Suboptimal care for poorly controlled cardiovascular risk factors was provided to 15% to 62% of patients at 12 months in our study. Failure to respond to poorly controlled measurements is a barrier to good clinical and appropriate clinical action of cardiovascular risk factors [1]. Guidelines are frequently changing. For example, recent evidence suggests that treatment with moderate dose statins is more important than achieving target values for LDL [14]. However, at baseline over 35% of patients at high risk of cardiovascular events with an LDL >2.6 mmol/L were not treated with statins in our study. Other reasons for inappropriate clinical action might be the patients’ lack of adherence to pharmacological therapy, missed appointments, missed laboratory tests or the recommendation for lifestyle modifications [18], which could not directly be identified in our data. However, return to control without any treatment, possibly due to lifestyle modifications, was counted as appropriate clinical action in our study.

To our knowledge, this is the first study in a country without systematic quality monitoring, to document appropriate physician response to poor control of cardiovascular risk factors and potential overtreatment. Systematic quality monitoring is widely used in the US and in the UK [16]. It has been shown that higher quality of care might be delivered when performance measures and monitoring are established [19]. Other factors influencing physicians’ prescription behaviour are likely to be similar to those in the US setting, such as adherence to the same US treatment guidelines (or slight adaptation of them) and potential industrial influence, with several industrial headquarters in Switzerland. As most physicians in our study had a fixed salary, it is unlikely that financial incentives played a significant role in our results. Previous studies on quality of care based on therapy modifications in response to cardiovascular risk factors were primarily performed in countries with quality monitoring such as the US [5, 7, 2022]. In a previous study from the US, the rates of therapy modifications for poorly controlled blood pressure were comparable to our study, slightly lower for poorly controlled HbA1c, and higher for poorly controlled LDL cholesterol levels [7]. In contrast, recent studies from the US Department of Veterans Affairs showed higher levels of therapy modification and treatment, along with higher levels of potential overtreatment. In these studies, Kerr and colleagues showed that high rates of performance on measures that assessed attainment of risk factor thresholds may be associated with overtreatment [3, 14], while our study found high levels of therapy modification with low rates of overtreatment.

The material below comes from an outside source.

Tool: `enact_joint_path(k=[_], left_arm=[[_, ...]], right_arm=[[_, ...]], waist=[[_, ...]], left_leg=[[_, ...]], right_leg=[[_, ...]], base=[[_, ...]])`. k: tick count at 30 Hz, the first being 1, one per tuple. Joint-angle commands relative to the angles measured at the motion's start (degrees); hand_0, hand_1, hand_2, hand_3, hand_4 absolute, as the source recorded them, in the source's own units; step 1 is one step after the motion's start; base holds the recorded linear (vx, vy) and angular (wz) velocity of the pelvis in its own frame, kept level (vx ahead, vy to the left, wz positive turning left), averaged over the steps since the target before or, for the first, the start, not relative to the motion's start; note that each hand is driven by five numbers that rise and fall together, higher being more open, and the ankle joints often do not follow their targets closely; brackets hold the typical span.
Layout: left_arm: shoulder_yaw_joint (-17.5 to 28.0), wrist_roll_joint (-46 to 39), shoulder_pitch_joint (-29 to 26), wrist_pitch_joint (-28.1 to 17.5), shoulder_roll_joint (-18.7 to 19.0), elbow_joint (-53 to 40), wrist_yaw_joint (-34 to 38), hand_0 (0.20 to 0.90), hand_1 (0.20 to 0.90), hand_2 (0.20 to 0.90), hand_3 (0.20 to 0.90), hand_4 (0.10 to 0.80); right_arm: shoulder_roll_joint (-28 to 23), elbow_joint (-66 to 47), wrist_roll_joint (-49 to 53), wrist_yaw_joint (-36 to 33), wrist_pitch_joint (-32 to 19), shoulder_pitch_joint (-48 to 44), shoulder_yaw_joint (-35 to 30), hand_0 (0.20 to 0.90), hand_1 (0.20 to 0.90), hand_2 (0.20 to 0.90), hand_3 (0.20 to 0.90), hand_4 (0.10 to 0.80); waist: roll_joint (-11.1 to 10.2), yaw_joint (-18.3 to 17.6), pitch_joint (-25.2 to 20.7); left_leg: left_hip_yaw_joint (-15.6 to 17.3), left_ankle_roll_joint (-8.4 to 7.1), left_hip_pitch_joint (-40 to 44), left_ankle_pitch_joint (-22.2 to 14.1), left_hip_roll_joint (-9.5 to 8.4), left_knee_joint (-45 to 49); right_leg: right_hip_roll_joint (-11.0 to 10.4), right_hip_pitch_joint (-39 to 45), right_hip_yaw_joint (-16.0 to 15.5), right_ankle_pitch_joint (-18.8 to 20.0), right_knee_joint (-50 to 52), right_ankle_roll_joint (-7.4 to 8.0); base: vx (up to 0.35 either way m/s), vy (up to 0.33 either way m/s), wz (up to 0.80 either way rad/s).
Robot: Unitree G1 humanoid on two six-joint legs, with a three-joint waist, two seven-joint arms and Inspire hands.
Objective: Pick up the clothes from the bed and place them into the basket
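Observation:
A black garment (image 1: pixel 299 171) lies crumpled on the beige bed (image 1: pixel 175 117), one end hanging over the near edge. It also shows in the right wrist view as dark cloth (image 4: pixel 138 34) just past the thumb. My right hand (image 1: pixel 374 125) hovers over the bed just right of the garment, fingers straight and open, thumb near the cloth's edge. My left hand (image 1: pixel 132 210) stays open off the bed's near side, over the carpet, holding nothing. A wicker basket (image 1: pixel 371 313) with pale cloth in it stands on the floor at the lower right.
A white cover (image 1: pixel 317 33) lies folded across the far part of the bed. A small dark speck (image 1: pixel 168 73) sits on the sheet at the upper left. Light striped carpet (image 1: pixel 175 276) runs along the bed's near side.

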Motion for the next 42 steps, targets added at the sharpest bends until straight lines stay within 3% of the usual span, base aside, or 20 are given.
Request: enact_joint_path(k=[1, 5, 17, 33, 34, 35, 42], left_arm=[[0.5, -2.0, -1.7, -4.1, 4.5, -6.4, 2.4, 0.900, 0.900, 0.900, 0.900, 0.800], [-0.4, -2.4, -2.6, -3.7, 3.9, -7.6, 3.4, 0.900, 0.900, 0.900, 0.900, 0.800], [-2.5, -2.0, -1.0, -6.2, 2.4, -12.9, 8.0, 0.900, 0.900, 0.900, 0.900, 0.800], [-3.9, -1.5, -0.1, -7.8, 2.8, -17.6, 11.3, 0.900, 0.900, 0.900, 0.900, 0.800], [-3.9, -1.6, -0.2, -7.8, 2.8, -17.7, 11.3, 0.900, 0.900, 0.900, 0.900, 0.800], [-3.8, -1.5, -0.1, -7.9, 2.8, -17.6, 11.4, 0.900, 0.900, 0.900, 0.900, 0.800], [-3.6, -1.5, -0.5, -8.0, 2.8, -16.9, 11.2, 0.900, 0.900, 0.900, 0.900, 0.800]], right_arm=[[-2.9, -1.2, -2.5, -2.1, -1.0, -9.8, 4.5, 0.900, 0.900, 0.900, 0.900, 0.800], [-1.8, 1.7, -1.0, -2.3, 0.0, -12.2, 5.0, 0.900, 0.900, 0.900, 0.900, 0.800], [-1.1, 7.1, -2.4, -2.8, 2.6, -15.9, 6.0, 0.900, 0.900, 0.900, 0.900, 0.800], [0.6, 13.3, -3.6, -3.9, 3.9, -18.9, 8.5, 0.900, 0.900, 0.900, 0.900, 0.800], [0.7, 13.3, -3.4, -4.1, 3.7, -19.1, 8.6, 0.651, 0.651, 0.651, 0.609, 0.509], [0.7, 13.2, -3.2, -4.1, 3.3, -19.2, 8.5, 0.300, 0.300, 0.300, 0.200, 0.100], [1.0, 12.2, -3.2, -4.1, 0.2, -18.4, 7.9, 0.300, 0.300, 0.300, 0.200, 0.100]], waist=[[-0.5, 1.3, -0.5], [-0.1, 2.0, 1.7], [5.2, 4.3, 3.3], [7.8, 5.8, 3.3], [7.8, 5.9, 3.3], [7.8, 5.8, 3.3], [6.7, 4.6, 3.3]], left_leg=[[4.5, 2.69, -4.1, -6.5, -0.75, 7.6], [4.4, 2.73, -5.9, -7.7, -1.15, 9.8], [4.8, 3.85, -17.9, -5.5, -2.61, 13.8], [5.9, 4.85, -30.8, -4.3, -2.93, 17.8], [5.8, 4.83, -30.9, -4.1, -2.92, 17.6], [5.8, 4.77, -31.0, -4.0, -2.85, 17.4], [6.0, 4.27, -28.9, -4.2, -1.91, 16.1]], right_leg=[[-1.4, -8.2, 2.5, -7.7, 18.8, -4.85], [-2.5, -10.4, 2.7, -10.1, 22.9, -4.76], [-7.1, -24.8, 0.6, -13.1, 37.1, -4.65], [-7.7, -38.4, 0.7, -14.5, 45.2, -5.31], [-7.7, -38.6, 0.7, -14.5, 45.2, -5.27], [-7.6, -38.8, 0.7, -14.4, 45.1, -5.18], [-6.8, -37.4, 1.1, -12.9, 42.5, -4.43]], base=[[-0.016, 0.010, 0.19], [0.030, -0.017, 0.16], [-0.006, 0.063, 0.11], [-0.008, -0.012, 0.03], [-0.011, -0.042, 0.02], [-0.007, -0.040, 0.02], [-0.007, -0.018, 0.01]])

In the US studies previously reported, patients with 1 or more of the 3 conditions, those with higher baseline values of cardiovascular risk factors, target organ damage, younger age or more “routine visits” were more likely to receive appropriate clinical action for all of the three risk factors [5, 2325].

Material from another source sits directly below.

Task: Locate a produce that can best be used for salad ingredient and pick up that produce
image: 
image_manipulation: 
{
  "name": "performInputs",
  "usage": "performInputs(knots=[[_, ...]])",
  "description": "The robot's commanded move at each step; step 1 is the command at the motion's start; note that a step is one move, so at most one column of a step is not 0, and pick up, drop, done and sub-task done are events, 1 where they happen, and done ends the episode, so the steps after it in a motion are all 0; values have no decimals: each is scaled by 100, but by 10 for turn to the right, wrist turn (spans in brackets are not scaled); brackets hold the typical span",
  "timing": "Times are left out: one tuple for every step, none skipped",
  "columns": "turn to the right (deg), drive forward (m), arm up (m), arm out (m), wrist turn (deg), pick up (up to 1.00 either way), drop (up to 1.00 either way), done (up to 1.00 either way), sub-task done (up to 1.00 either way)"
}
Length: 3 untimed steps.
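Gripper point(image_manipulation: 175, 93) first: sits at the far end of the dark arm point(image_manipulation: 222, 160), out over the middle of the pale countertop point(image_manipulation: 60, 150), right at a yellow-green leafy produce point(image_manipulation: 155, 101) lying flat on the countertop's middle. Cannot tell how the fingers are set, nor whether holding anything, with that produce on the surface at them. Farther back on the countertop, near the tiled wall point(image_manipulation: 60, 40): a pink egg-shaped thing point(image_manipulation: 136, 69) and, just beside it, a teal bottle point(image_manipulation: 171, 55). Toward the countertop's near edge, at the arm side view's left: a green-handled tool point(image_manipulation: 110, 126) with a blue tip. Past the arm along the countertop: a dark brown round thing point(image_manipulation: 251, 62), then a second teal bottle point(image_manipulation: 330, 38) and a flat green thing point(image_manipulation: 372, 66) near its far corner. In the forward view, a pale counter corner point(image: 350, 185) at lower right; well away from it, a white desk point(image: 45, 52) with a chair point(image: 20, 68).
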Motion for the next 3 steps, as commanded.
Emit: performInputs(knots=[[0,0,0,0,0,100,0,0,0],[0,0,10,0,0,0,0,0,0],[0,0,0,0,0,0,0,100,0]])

Higher rates of appropriate clinical action for poorly controlled hypertension and dyslipidemia were found among patients with higher baseline levels of blood pressure and LDL cholesterol levels, respectively. Potential overtreatment of these conditions seemed to be low for patients with already well controlled risk factors.

Results from our study show, that high rates of appropriate clinical action and low proportions of overtreatment may also be achieved in a country without systematic quality monitoring. In Switzerland all patients have universal healthcare coverage, including adults with low income who receive social aid to cover healthcare costs, regardless of their age or whether they work. Meeting clinical action measures rather than the treat-to-target approach of surrogate markers is now more and more recommended to improve appropriateness of care [3, 8, 14]. These measures include clinical processes that are associated with important outcomes. Simply assessing measures of cardiovascular risk factor control without action measures largely minimizes the quality of care provided by physicians and other healthcare providers. We suggest that assessment of quality of care can be improved by including measures of therapy intensification and physician action in the face of uncontrolled values.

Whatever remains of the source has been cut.